Кар ответил. Затем взглянул на меня как-то странно. Но в тот момент ничего не сказал.
Двигатель десантной ракеты отказал у самой Земли. Мы выбросились в спасательных скафандрах.
Было еще темно. Только начинал пробиваться синий рассвет. Я не помню всего. Пахло сырыми листьями и землей. Таэл стоял, прижавшись темным лицом к белеющему в сумраке стволу березы. Ларсен лег на землю и сказал: “Смотри-ка! Трава…” Я смотрел в небо. В нем вдруг быстро начала разгораться ярко-желтая заря, а зенит стал чисто-синим. И мне показалось, что небо звенит. Я никогда не знал, что оно может звенеть, как миллионы тонких певучих струн.
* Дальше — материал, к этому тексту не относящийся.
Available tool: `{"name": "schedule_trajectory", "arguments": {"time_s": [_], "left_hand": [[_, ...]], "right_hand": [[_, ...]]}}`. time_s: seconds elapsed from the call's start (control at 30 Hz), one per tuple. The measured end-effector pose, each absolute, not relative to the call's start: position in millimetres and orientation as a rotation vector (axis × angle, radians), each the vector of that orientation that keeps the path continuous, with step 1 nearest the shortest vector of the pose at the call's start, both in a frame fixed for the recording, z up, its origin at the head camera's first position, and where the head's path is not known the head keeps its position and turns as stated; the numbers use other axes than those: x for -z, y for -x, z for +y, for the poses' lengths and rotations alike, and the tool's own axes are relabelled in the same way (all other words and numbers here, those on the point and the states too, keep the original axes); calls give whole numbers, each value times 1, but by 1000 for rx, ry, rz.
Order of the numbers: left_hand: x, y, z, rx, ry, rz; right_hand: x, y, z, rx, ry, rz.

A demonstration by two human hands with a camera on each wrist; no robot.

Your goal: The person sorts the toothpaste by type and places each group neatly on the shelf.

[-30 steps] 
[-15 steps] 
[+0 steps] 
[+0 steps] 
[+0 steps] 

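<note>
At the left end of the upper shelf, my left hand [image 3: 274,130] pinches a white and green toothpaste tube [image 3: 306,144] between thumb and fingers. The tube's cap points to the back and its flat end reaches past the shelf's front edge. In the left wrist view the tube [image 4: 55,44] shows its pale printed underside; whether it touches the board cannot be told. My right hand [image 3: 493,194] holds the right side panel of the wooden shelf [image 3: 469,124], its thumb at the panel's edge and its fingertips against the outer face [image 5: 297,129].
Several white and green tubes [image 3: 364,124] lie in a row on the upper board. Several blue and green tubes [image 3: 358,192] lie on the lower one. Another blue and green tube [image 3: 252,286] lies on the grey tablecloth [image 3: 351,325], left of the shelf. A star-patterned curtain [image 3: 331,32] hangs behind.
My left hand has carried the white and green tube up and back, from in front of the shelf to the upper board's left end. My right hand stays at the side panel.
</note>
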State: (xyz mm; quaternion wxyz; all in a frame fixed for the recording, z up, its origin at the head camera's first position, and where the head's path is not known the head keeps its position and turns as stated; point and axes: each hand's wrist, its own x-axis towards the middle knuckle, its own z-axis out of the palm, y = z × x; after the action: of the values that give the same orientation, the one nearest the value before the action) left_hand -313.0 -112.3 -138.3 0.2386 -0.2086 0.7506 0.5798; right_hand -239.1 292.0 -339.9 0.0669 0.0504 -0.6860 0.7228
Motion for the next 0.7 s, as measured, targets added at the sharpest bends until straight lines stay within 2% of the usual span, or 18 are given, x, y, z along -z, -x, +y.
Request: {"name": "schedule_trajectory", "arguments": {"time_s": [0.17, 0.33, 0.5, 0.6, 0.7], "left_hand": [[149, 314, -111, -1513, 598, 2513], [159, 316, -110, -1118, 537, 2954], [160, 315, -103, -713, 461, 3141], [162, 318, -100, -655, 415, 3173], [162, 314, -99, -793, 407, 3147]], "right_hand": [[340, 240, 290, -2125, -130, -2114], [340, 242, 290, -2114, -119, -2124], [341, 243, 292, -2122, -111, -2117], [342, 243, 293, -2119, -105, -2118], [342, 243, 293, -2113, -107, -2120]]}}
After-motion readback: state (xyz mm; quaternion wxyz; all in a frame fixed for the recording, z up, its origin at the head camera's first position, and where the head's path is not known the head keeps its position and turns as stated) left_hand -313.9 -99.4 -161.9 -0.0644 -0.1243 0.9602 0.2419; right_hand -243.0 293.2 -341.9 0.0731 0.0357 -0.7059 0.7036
Легкое облако у меня над головой медленно налилось розовым огнем… Я вдруг почувствовал ужас. Мне показалось, что это снова мучительный сон о Земле, который каждому из нас не давал покоя на Снежной планете. Страх этот был как удар тока. Я лег на траву. Зажмурился. Вцепился в корень какого-то куста. Корень был шершавый и мокрый…
Через секунду я разжал пальцы и открыл глаза.
Синее небо снова зазвенело над лесом. И сквозь этот звон я услышал, как Ларсен опять сказал: “Смотрика! Листья…” Потом взошло солнце.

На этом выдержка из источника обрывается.